With morning, came his nurse and then the doctor, suddenly life again in our house. The doctor, nearly as old as my husband, and as much a part of my life, our life. I stood beside him as he examined the frail lifeless body and when he eventually spoke, his words were slow and pronounced.

He went quietly in his sleep. It was his time to go. There was nothing more we could have done for him. It’s better this way. 

He hugged me and whispered sweet words of sympathy, understanding and friendship; but didn’t stay long. I suppose he’d seen my embarrassed relief as I’d stood at the edge of my husband’s bed and remembered all that we had done to keep him alive and sick, grotesque with pain and disease. He knew what I’d done.  A knowing unsaid.

They took his body away an hour ago, and there is much for me to do now.  Instead, I’m sitting at the window in his favourite chair drinking his whiskey.  It’s early in the afternoon, too early to be drinking whiskey, but I craved the numbness that I knew it would bring. The nurse is in that room, I can hear her, as she moves.  I wish that she would leave; I can’t stand her being in there.  I’d never liked her, young, pretty, happily married, sprinkling her laughter here and there as she went about soothing my beloved with her innocent stories and caring hands.

I wonder what she’d say if she saw me sitting here drinking in the afternoon.  I want to cry, but instead I laugh.  A grieving old lady, getting drunk in the middle of the day.  Me, a teetotaler. But I am grateful for the numbness, and so I take another sip, and another until there is just the ice left in my glass.   What am I now, without my husband?  What of the children we never had, would I have had the courage to tell them of what I have done?  I feel compelled, suddenly to tell someone.  I want catharsis; I want to be free of my sin.

Just then she walks in.  Her eyes are dewy, her nose and cheeks flushed; but she smiles to mask her grief. Protecting me, I suppose. She whispers that she’s finished and that she’ll be leaving.  She asks if I need anything before she goes and I say yes, holding up my empty glass.  Her eyes move to the table at my right and I watch her expression change as she comprehends the whiskey bottle.
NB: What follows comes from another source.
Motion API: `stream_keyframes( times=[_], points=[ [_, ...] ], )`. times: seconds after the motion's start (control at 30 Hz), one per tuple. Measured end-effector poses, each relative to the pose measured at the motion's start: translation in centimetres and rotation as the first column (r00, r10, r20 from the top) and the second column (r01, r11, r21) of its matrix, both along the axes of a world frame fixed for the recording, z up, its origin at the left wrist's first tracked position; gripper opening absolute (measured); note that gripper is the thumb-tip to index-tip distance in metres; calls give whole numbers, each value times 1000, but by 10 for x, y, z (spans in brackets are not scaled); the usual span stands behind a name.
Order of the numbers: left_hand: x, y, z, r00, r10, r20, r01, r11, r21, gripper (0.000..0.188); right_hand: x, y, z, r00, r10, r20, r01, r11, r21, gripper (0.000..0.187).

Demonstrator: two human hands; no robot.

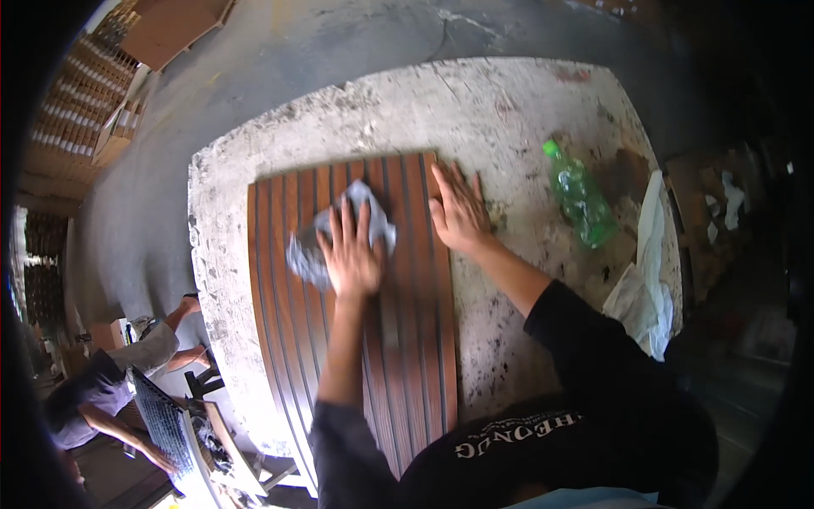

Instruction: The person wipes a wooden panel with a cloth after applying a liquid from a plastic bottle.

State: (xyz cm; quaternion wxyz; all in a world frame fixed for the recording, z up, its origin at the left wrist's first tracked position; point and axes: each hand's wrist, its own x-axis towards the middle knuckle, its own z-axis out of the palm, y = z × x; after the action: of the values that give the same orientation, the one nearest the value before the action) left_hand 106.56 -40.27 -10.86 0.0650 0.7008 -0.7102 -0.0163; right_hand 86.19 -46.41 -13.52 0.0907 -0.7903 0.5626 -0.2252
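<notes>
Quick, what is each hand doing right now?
Left hand: open, flat, pressing the grey cloth on the brown slatted panel.
Right hand: open, flat on the panel's edge, holding nothing.

A slatted panel (pixel 356 314) lies lengthwise on a worktable (pixel 500 110), a rag (pixel 373 222) spread on its far half under the left hand (pixel 352 254). At three o'clock from that hand, the right hand (pixel 460 214) rests on the panel's edge. Farther toward three o'clock lies a plastic bottle (pixel 581 197); crumpled sheeting (pixel 649 280) drapes the table at four o'clock. Another person (pixel 110 382) bends at eight o'clock, beside the table.
</notes>
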Motion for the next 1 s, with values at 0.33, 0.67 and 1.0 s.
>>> stream_keyframes(
  times=[0.33,0.67,1.0],
  points=[
    [-60,311,8,983,75,-165,6,896,443,81,10,-3,1,968,5,250,34,988,-151,40],
    [-57,-52,2,1000,-11,-9,10,993,-119,58,20,-7,-10,820,91,565,67,965,-252,47],
    [-95,341,8,999,12,-49,7,930,368,65,17,3,1,968,-171,186,192,976,-106,47]
  ],
)
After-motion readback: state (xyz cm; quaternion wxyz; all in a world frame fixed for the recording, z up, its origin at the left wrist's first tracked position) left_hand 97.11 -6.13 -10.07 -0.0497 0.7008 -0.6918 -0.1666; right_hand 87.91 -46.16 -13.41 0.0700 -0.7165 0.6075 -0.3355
I watch her backside, it’s large and tightly packed into her white trousers, as she waddles unquestioning, towards the kitchen.  I hate her, and I don’t know why.  I suppose it is because I hate myself.

She fetches ice and water and pours me another drink, asking me if I’d like something to eat and I tell her no, I tell her that I am full with misery and she touches my arm.  I pull away and stare at her.  A few moment of silence, and then I tell her that I killed him.  I let the words fall from me, relieved.

I killed him last night, it was me who did it, I put a pillow on his face.

She looks at me, with her wide unlined eyes and kneels in close.  I let her take the glass from my hand, as the tears finally, painfully fall from my face.  She looks at me, locks her eyes on mine, and tells me not to speak of such silly things.  Her voice is firm and reassuring.  She pulls a tissue from her pocket and wipes my sobs, and then lifts me from my chair and guides me gently to my room.  She pulls the covers back and helps me into my bed, removing my dress and my shoes and wiping my face tenderly with a warm cloth.  Sleep now, she says, and then she leaves me to the silence of my dreams where I search for salvation.

A short while later, I see my husband sitting on the edge of my bed, I am not sure if I am dreaming, but I don’t care. He takes my hand in his and raises it to the warmth of his lips.  I hear him speak, and I know it’s his voice and I don’t remember anything of what I have done. I feel his love as he holds me close, finally, and I am filled with joy. We smile at each other. I have missed him for as long as I can remember.